Description of the task
Reproduce the line containing "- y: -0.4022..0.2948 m" and every line after it through the end of the records. Include nothing else.

[Dataset excerpts]

Segment Open

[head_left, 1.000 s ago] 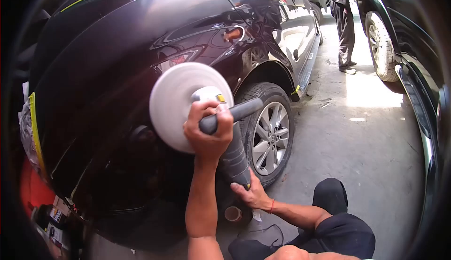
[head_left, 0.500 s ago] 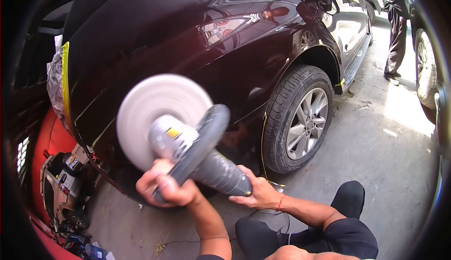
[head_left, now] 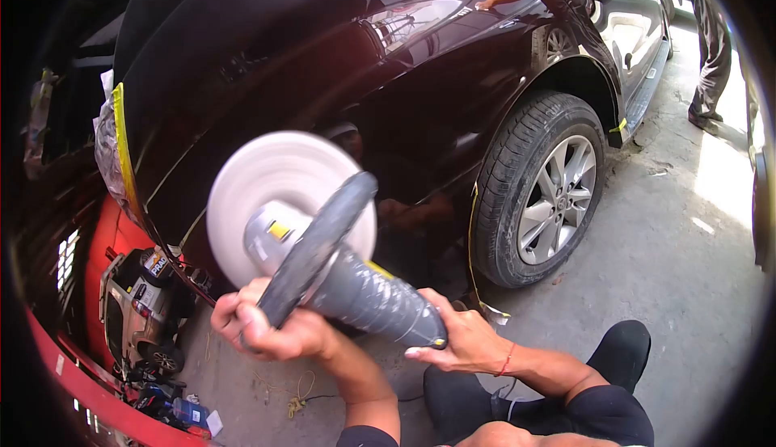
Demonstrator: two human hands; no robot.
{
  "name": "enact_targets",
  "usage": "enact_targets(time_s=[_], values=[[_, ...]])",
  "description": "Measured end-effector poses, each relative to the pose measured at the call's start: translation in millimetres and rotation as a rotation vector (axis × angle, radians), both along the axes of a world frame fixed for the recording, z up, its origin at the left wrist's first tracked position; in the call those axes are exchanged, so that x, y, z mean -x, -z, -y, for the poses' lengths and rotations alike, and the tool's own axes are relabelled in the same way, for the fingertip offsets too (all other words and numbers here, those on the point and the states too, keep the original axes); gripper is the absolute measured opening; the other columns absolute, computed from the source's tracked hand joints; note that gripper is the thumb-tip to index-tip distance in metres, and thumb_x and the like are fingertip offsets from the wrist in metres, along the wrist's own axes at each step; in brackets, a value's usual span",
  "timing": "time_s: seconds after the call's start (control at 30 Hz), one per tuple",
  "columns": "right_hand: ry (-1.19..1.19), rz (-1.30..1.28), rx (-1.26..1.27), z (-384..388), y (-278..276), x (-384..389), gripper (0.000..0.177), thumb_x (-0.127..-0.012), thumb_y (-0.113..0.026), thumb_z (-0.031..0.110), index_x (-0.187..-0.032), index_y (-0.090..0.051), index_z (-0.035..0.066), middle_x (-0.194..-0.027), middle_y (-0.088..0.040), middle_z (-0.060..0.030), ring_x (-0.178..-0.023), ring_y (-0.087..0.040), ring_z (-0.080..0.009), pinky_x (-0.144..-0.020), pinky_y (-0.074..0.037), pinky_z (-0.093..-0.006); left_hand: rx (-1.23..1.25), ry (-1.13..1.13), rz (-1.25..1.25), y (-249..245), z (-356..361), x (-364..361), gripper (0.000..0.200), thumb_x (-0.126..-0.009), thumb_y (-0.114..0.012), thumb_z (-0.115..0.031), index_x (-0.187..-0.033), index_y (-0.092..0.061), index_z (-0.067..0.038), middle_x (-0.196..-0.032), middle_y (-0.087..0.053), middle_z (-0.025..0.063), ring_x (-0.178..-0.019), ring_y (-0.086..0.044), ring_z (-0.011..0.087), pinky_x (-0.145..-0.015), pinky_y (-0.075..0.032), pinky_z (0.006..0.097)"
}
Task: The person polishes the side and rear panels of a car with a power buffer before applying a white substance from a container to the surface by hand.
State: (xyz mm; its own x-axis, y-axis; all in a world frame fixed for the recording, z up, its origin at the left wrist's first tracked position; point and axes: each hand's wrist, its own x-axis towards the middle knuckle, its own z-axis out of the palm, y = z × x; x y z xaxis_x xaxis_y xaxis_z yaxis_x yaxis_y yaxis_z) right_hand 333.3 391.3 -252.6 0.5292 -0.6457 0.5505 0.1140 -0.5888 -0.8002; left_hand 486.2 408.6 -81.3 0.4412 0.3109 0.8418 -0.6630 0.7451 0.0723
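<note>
A polisher [head_left: 372, 297] with a large round white pad [head_left: 234, 196] is held up against the dark, glossy car panel [head_left: 436, 124]. The pad looks blurred, as if spinning. My left hand [head_left: 279, 330] is closed around the lower end of the polisher's black loop handle [head_left: 323, 233]. Around the rear end of the polisher's grey, dust-streaked body, my right hand [head_left: 465, 335] is wrapped, with its thumb beneath. How firmly the pad touches the panel is hidden behind the tool.
To the right of the pad stands the car's wheel [head_left: 550, 196]. Yellow masking tape [head_left: 123, 136] and plastic edge the panel at left. A cord [head_left: 299, 398] lies on the concrete floor. A person [head_left: 713, 51] stands at the far right; a red car [head_left: 105, 390] is at lower left.
The view has shifted, so the wheel and the panel sit further right. Against the panel, the polisher has moved a little to the left. Both hands keep their grip.
</note>
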Motion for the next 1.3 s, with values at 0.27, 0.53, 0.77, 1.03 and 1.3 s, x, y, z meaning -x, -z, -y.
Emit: enact_targets(time_s=[0.27,0.53,0.77,1.03,1.3], values=[[0.251,0.486,-0.346,46.5,32.0,37.1,0.074,-0.088,-0.078,0.032,-0.143,-0.041,-0.001,-0.119,-0.067,-0.0153,-0.106,-0.065,-0.0217,-0.095,-0.050,-0.0364,-0.352,0.265,0.541,-0.8,112.9,128.5,0.011,-0.080,-0.061,-0.002,-0.089,-0.060,0.004,-0.080,-0.061,0.0046,-0.064,-0.057,0.0114,-0.062,-0.047,0.0265],[0.326,0.733,-0.504,83.5,54.9,51.0,0.051,-0.097,-0.067,0.045,-0.120,-0.047,0.004,-0.071,-0.059,-0.0028,-0.054,-0.058,-0.0127,-0.047,-0.048,-0.0273,-0.563,0.368,0.658,5.4,175.3,208.4,0.011,-0.080,-0.070,-0.011,-0.082,-0.064,-0.002,-0.069,-0.063,0.0137,-0.058,-0.064,0.0243,-0.061,-0.051,0.0350],[0.390,0.578,-0.246,59.0,95.1,-4.2,0.074,-0.087,-0.077,0.029,-0.140,-0.038,-0.004,-0.110,-0.065,-0.0100,-0.100,-0.063,-0.0201,-0.091,-0.051,-0.0343,-0.392,0.312,0.476,38.1,105.7,127.5,0.008,-0.078,-0.068,-0.007,-0.082,-0.062,-0.005,-0.069,-0.062,0.0085,-0.059,-0.060,0.0274,-0.063,-0.049,0.0376],[0.049,0.175,-0.172,-12.4,126.9,-74.6,0.099,-0.077,-0.086,0.026,-0.150,-0.025,-0.001,-0.118,-0.070,-0.0212,-0.105,-0.072,-0.0315,-0.091,-0.057,-0.0392,-0.239,0.190,0.226,104.1,-20.6,-13.5,0.020,-0.079,-0.057,-0.013,-0.091,-0.050,0.001,-0.068,-0.054,0.0090,-0.059,-0.049,0.0166,-0.061,-0.043,0.0352],[-0.135,-0.061,0.107,-15.7,51.1,-111.2,0.096,-0.075,-0.086,0.046,-0.146,-0.037,0.004,-0.099,-0.071,-0.0246,-0.086,-0.073,-0.0412,-0.077,-0.060,-0.0443,0.156,-0.029,-0.165,77.9,-78.7,-93.1,0.022,-0.081,-0.047,-0.023,-0.089,-0.046,-0.003,-0.050,-0.031,-0.0028,-0.047,-0.031,0.0099,-0.053,-0.028,0.0299]])
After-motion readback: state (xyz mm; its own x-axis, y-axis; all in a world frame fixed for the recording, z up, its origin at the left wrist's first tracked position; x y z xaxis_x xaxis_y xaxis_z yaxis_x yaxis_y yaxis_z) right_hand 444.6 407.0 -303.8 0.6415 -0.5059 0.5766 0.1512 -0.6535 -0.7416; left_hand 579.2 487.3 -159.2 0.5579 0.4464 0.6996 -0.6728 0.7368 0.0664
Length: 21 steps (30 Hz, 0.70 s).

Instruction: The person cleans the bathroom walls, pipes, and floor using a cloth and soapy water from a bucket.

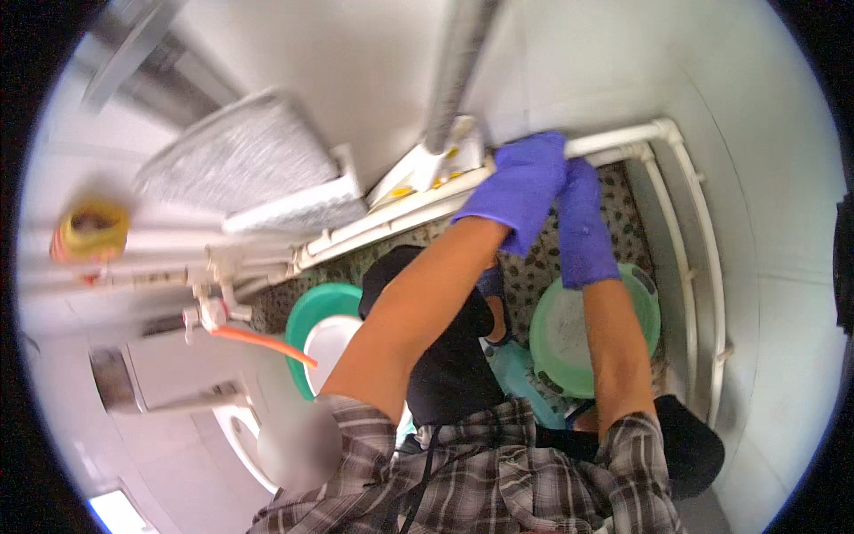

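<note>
My left hand (524, 183), in a purple rubber glove, lies across the upper white wall pipe (610, 140) and covers a stretch of it. Close against it is my right hand (586, 217), gloved the same way, just below that pipe and in front of the lower pipe (617, 156). The fingers of both hands are blurred or hidden, so whether they grip anything does not show. Under my right forearm, a light green plastic basin (547, 320) with whitish contents stands on the pebble-patterned floor (520, 270).
Left of my knee, a white basin (327, 340) sits inside a teal basin (300, 314). An orange hose (263, 342) runs from a tap (213, 312) towards them. A grey corrugated pipe (457, 73) meets a white corner shelf (427, 170). A yellow container (97, 230) stands far left.
</note>
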Each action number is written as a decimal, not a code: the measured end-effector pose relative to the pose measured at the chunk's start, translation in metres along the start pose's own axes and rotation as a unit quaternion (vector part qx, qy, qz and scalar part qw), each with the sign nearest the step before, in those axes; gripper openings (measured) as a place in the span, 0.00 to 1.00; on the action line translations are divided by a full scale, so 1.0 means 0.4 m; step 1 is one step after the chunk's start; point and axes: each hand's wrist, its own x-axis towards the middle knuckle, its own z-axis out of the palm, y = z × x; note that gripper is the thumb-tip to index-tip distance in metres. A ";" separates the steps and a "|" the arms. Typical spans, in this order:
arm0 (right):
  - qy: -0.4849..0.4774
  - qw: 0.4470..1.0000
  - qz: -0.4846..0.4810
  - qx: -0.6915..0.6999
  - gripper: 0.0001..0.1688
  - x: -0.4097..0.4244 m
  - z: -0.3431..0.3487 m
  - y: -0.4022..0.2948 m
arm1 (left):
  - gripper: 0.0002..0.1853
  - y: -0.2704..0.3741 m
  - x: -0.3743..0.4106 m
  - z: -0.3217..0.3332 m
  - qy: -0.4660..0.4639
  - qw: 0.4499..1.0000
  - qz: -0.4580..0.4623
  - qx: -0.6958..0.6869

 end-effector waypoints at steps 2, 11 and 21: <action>-0.086 0.978 -0.112 -0.151 0.22 -0.036 0.011 0.044 | 0.14 0.019 -0.012 -0.006 0.021 1.000 0.013 -0.014; -0.146 0.986 -0.051 -0.070 0.17 -0.161 0.003 -0.032 | 0.09 0.031 -0.011 0.036 0.095 0.995 0.028 -0.009; -0.040 0.979 -0.063 -0.189 0.23 -0.209 -0.197 -0.042 | 0.11 0.070 -0.164 -0.078 0.120 0.983 0.117 -0.073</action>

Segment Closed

Output of the task
  - y: -0.4022..0.2948 m
arm1 (left):
  - gripper: 0.0002..0.1853
  - y: -0.2704..0.3741 m
  - x: -0.3743..0.4106 m
  - z: -0.3217..0.3332 m
  - qy: -0.4660..0.4639
  - qw: 0.4499..1.0000
  - qz: -0.4580..0.4623
  - qx: -0.6958..0.6869

 end-effector waypoints at steps 2, 11 and 21: <action>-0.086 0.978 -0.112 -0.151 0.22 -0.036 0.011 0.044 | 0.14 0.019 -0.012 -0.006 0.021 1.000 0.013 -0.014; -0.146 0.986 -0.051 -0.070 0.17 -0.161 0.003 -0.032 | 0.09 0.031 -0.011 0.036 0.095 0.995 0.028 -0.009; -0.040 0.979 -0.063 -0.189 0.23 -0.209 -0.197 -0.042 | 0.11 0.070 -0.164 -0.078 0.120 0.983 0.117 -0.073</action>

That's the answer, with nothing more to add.